Duration
60-100 min
Anaesthesia
Local with sedation / general
Hospitalization
0-1 night
Return to society
5 days

Gynecomastia consists in the excessive development of the breast tissue in male. This condition may be the expression of an endocrine disease or simply an excessive development of breast adipose tissue. The consequent aesthetic defect may be difficult to accept and lead to low self-esteem and shame. Moreover, the patient could be considered unattractive due to the presence of a female character. Aesthetic surgery is able to treat this defect with minimal scarring.

Preoperative evaluation


The nature of breast hypertrophy (glandular, fatty or mixed) must be firstly investigated with Ultrasounds and secondary exams if necessary before any surgical treatment.
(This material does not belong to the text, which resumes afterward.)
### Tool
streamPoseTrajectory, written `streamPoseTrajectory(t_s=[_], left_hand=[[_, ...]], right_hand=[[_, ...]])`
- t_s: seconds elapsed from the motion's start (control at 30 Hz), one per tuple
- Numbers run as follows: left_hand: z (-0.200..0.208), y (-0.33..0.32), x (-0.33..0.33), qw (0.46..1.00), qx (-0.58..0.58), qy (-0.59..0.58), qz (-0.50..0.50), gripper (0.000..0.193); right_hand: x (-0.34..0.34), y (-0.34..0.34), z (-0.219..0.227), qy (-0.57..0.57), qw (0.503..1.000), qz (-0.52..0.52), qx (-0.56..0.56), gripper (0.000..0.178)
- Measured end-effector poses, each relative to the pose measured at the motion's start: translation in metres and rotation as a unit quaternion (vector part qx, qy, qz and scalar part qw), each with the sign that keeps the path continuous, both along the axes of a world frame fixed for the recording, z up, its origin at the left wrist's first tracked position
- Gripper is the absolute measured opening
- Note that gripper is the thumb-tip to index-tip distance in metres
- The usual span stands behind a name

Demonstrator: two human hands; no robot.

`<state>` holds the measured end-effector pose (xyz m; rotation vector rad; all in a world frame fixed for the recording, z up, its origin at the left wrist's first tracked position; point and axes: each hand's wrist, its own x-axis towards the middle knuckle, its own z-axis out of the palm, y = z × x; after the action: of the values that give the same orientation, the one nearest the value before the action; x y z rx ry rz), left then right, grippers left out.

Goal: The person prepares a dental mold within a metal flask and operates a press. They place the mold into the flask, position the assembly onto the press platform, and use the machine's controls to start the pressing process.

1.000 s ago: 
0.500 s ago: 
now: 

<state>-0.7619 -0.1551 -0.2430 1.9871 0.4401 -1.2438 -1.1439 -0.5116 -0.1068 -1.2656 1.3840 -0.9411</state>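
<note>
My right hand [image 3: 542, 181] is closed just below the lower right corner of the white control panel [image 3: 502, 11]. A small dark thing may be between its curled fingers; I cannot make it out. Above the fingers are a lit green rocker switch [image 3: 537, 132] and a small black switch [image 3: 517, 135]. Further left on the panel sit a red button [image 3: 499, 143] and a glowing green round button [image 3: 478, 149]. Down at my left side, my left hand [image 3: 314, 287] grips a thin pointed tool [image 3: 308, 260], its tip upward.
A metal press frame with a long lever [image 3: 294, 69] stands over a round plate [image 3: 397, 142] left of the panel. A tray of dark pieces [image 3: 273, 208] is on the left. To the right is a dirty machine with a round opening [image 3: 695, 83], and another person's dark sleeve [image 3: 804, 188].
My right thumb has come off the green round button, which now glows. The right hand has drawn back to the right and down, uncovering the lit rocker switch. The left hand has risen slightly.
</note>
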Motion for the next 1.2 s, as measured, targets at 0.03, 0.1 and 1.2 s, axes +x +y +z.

The etiology of gynecomastia is fundamental and determines the subsequent surgical treatment:

  • Subcutaneous mastectomy.  Aims to remove radically the male mammary gland. After removal, the gland is histologically examined in order to ascertain possible neoplasms and radicalness.
  • Liposuction. This procedure is carried out after mastectomy to reshape the peri-glandular adipose tissue. In case of adipose gynecomastia, the surgeon can perform uniquely this procedure. In both cases, this procedure is able to confer a pleasing and virile shape to the pectoral region

The following defects may be corrected with ancillary procedures performed during the same surgery:

  • Large areola: a large areola may be aesthetically unpleasant and can be reduced during the same procedure with minimal scarring
  • Areolar dislocation. it is possible to correct a position defect of position (such as too medial, high or low areolas) with minimal scarring.
Scars

Scars are minimal and generally planned in the lower half of the perimeter of the areola. In case of liposuction, two scars of 2 mm result on lateral and medial side of breast.

Post-operative


An elastic garment is advised for about 3-4 weeks after surgery. In case of subcutaneous mastectomy two drainages (one per side) should be kept in site for 3-4 days after surgery. Drains consists of tubes of soft silicone. Their removal can be performed in outpatients and is painless.

Return to work is allowed 5 days after surgery. Sports and physical exercise can be resumed at least 3 weeks after surgery.